It's funny how every Holy Week, the poor ad-starved newsweeklies "get religion" for their cover stories. This year, Newsweek tries to stir the pot with a dire red-on-black headline: "The Decline and Fall of Christian America." One hears the editor add hopefully, in the spirit of Coffee Talk: "Discuss amongst yourselves."

The article is a muddled but earnest attempt to knit together the recent modest statistical downturn in "self-identified Christians" (and upturn in agnostics and atheists) with the political becalming of the so-called Religious Right, Christopher Hitchens, Obama, and, probably, the declining fertility of the Easter Bunny. As a "self-identified" New York City Catholic, I can't say this is exactly my story; some of my most faithful Christian friends tend to be social-justice liberals who cock a worried eyebrow at my scary pro-life sentiments. But the larger question--whether we're now a "post-Christian nation"--has the whiff of timeliness to it, and not just because today is Good Friday.

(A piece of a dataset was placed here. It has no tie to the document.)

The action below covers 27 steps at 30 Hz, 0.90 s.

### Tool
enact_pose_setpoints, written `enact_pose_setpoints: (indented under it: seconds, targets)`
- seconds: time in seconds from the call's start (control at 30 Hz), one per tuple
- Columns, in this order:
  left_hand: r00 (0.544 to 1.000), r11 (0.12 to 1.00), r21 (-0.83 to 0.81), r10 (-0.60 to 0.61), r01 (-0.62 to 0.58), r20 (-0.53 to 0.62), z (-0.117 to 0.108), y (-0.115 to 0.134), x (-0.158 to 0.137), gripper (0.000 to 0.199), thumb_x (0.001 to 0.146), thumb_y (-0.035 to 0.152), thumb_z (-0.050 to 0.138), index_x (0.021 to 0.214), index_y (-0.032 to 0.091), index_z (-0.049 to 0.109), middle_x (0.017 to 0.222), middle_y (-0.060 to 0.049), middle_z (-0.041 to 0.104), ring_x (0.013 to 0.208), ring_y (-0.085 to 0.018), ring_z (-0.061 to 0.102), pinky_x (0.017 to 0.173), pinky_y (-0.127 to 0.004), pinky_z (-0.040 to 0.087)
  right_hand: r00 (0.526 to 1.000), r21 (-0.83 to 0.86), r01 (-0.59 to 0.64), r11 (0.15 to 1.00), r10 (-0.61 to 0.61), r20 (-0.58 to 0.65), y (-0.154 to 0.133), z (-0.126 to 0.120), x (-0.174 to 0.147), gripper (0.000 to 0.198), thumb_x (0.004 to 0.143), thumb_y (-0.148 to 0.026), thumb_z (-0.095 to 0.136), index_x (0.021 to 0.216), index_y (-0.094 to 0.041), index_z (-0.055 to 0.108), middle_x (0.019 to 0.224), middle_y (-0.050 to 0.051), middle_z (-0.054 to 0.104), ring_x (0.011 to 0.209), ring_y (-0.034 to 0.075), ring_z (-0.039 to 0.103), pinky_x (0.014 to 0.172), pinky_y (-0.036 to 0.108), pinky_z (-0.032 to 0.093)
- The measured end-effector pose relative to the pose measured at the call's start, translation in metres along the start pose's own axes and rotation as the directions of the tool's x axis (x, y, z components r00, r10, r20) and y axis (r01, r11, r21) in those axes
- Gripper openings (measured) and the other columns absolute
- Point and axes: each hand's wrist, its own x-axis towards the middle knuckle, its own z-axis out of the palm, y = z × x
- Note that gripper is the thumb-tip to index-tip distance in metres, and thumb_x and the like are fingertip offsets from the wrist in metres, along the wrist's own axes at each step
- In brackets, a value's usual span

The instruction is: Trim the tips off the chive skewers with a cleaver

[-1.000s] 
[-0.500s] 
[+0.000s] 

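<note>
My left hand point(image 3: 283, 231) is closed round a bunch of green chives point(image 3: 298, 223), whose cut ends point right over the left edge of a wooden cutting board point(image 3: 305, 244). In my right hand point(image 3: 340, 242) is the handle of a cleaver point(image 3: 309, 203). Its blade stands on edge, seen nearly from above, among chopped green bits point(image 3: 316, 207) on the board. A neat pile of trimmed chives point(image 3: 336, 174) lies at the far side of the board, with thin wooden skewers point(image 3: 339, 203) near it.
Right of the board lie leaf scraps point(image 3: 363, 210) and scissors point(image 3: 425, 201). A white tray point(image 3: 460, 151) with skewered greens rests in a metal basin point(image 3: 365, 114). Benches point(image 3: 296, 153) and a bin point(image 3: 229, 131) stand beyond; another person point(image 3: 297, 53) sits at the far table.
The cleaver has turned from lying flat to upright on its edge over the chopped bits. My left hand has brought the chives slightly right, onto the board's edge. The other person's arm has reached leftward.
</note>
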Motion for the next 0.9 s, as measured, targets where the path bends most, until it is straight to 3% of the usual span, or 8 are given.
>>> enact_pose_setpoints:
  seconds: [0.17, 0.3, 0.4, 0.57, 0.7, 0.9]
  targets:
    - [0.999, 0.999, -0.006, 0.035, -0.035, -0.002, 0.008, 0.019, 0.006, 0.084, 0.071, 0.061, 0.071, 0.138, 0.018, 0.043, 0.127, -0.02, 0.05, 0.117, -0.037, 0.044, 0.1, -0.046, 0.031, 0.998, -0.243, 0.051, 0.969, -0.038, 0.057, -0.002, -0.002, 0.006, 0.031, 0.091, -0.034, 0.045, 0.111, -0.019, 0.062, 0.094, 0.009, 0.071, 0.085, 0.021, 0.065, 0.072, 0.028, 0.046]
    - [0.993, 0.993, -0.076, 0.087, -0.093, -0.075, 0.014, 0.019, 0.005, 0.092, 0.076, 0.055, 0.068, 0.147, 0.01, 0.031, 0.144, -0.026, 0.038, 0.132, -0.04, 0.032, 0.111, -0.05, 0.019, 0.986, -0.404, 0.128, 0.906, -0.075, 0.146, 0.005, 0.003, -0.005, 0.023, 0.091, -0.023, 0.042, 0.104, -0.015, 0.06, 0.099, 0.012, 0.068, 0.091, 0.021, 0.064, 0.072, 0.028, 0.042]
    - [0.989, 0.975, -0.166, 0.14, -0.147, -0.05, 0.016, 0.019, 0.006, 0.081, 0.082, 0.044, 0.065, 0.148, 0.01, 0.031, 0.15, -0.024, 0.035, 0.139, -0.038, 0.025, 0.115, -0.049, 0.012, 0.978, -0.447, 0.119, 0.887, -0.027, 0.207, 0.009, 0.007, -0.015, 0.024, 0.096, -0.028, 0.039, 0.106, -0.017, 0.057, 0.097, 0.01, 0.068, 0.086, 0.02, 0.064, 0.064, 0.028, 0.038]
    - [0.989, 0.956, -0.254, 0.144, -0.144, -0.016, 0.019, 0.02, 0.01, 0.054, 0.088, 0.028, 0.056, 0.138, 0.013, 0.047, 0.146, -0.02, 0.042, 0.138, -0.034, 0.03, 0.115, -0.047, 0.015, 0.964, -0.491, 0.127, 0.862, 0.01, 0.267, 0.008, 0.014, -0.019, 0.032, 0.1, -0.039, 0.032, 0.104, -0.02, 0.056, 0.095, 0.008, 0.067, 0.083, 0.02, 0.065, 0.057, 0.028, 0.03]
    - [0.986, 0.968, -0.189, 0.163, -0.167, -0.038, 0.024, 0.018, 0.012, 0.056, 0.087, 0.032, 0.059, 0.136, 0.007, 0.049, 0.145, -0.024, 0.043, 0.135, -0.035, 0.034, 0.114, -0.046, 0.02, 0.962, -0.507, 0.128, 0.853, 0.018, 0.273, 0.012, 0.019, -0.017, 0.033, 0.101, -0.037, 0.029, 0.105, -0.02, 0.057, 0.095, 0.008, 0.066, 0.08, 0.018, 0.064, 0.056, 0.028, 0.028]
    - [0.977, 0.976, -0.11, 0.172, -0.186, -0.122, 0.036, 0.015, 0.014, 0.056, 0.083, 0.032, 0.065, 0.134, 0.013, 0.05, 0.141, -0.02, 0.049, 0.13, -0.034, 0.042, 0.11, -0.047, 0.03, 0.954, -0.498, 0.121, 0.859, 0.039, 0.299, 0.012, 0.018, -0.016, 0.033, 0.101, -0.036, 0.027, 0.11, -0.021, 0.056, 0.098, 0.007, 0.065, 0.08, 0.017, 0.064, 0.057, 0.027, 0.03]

How "post-Christian" are we? Well, just in the past few years, "post" enough for Jesus to have slipped several major notches in the cultural canon. Yes, we've been pretty hard to shock for several decades now, but there's a new frat-boy casualness to mocking Our Lord.  Some of it really is funny, if you already consider Jesus your friend and not above a little ribbing. I'm personally fond of the Jesus Action Figure from Archie McPhee (left), put to good use by LOLcats (right).

 

 

Elsewhere, the Lord has been popping up more frequently as an icon of mere nuttiness, unmoored from the scholarly ballast that made Monty Python's Life of Brian so sharp and even perversely reverent. He's been rocked by Steve Coogan and Jack Black; reverence-wise, He's edging into becoming just another "character" in the Hallowe'en-costume pantheon at Party City. (Somehow, I blame Xenu, the first truly ludicrous modern deity, for at least a small part of this ribald relativism.) I don't watch "Family Guy," but a few weeks ago I flipped past as they sent up Christ as a wine-pouring sleazy playboy. These days, I guess that sort of thing doesn't merit a whimper, much less a boycott.

 

Of all days, today is one of reassurance. Because that's how He ended His life, before taking it up anew: as just a man among other men, kicked to the ground and jeered at. His own friends had vanished in cowardice; snark ruled the day, from the elegant musing of Pilate ("What is truth?") to the testosterone-fueled antics of the soldiers. It's only in medieval art or modern cinema that we can cue the halo or the sanctifying lighting. On the real Good Friday, He must have looked like hell, and the memory of His brief glory days must have seemed like a mortal embarrassment to all but the women who were with Him to the end. (Apparently, they didn't give a rat's ass about the three-hour-old post-Christian era.)

 

Maybe a "Christian America," whatever that looked like (or would have looked like in its conservative dream-state), makes things too easy for us. He was never about triumphalism. He was about being recognized, by one heart at a time, dead or alive again.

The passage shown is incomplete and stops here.